The AI Industry Faces Challenges Due to Scarcity of Powerful Chips
The ever-increasing demand for AI technology has exposed a significant challenge faced by the industry – a scarcity of high-performance chips essential for the development and implementation of AI models.
This ongoing chip crunch has impacted businesses of all sizes, including leading AI platforms, and industry analysts predict that it may persist for at least a year or longer.
Microsoft’s recent annual report highlighted a potential extended shortage in AI chips, specifically graphics processing units (GPUs), a crucial hardware type used to execute numerous calculations in AI algorithm training and deployment.
In the report, Microsoft emphasized its efforts to expand data center locations and increase server capacity to meet the growing demand for AI services. However, the availability of GPUs and other critical components remains a bottleneck for the industry, affecting companies building AI tools and products and indirectly impacting businesses and end-users seeking to leverage AI technology.
OpenAI CEO Sam Altman testified before the US Senate, revealing that the company’s chatbot tool was struggling to cope with the influx of user requests due to a shortage of GPUs.
“We’re so short on GPUs, the less people that use the tool, the better,” Altman stated.
An OpenAI spokesperson reassured CNN that the company is committed to ensuring sufficient capacity for users.

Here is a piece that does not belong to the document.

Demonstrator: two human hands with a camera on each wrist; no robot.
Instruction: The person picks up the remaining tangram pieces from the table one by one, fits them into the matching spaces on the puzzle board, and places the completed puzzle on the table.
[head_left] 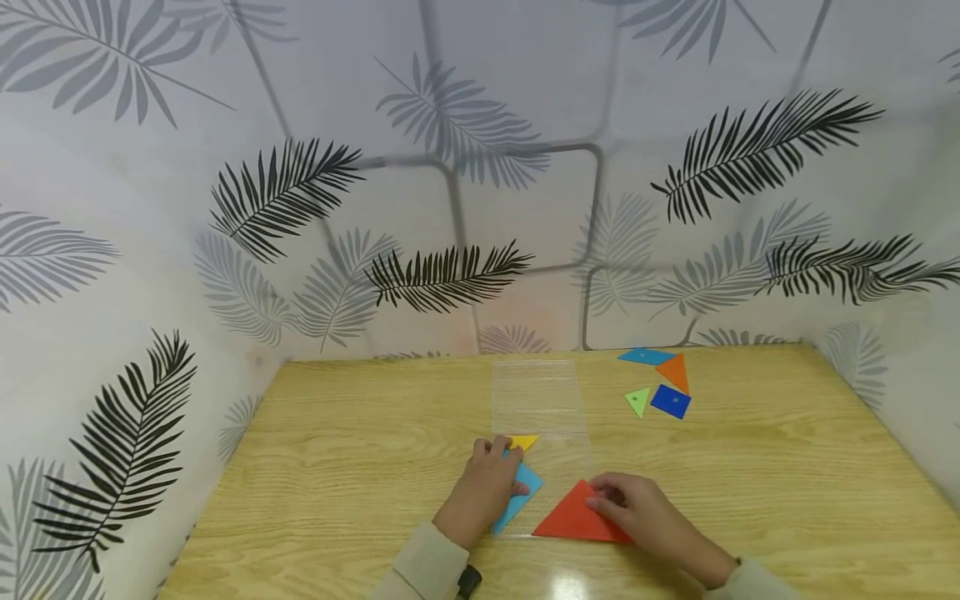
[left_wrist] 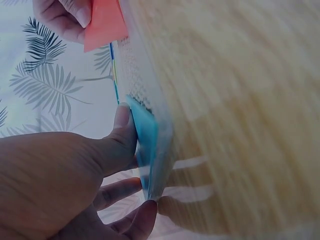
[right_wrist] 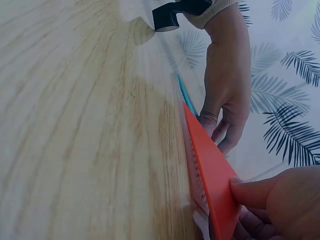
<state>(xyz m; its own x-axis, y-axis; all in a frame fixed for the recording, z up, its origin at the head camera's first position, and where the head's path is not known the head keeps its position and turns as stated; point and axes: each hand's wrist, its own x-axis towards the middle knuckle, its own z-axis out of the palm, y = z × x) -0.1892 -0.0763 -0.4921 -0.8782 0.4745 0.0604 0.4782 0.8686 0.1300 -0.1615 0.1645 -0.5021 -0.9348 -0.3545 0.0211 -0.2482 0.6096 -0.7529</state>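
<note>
A clear sheet (head_left: 536,398) lies flat on the table (head_left: 337,467), seemingly as a base. The right hand (head_left: 637,508) pinches the red triangle (head_left: 573,517) by its upper edge, perhaps for control over its angle; whether it touches the sheet is hard to tell. The left hand (head_left: 483,479) curls fingers and thumb about the blue piece (head_left: 531,479), likely steadying it. The yellow piece (head_left: 524,442) lies just beside the left fingertips.

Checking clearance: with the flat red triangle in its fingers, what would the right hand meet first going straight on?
Probably the flat light-blue plastic-looking piece held by the left hand; height is unclear, so the right hand might pass above it.
</note>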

This situation bears similarities to the scarcity of popular consumer electronics during the pandemic era, where gamers faced inflated prices for game consoles and PC graphics cards due to manufacturing delays, labor shortages, global shipping disruptions, and competing demands from cryptocurrency miners.
Diverging from past shortages, the current chip scarcity primarily results from the skyrocketing demand for ultra high-end GPUs designed for advanced AI work, such as AI model training and implementation.
Although production of these GPUs is at capacity, the overwhelming demand has outpaced the available supply sources.
Raj Joshi, a senior vice president at Moody’s Investors Service, who monitors the chips industry, describes a “huge sucking sound” caused by the insatiable demand for AI technology. The industry was ill-prepared for such an unprecedented surge in demand.
One company poised to benefit immensely from this AI boom is Nvidia, the trillion-dollar chipmaker, which reportedly controls 84% of the market for discrete GPUs. Industry estimates predict Nvidia to experience unparalleled revenue growth, with its data center business potentially surpassing Intel and AMD’s combined revenue.
In response to the rising demand for AI chips, Nvidia has procured a substantially higher supply for the second half of the year. However, the company declined to comment further during its pre-earnings quiet period.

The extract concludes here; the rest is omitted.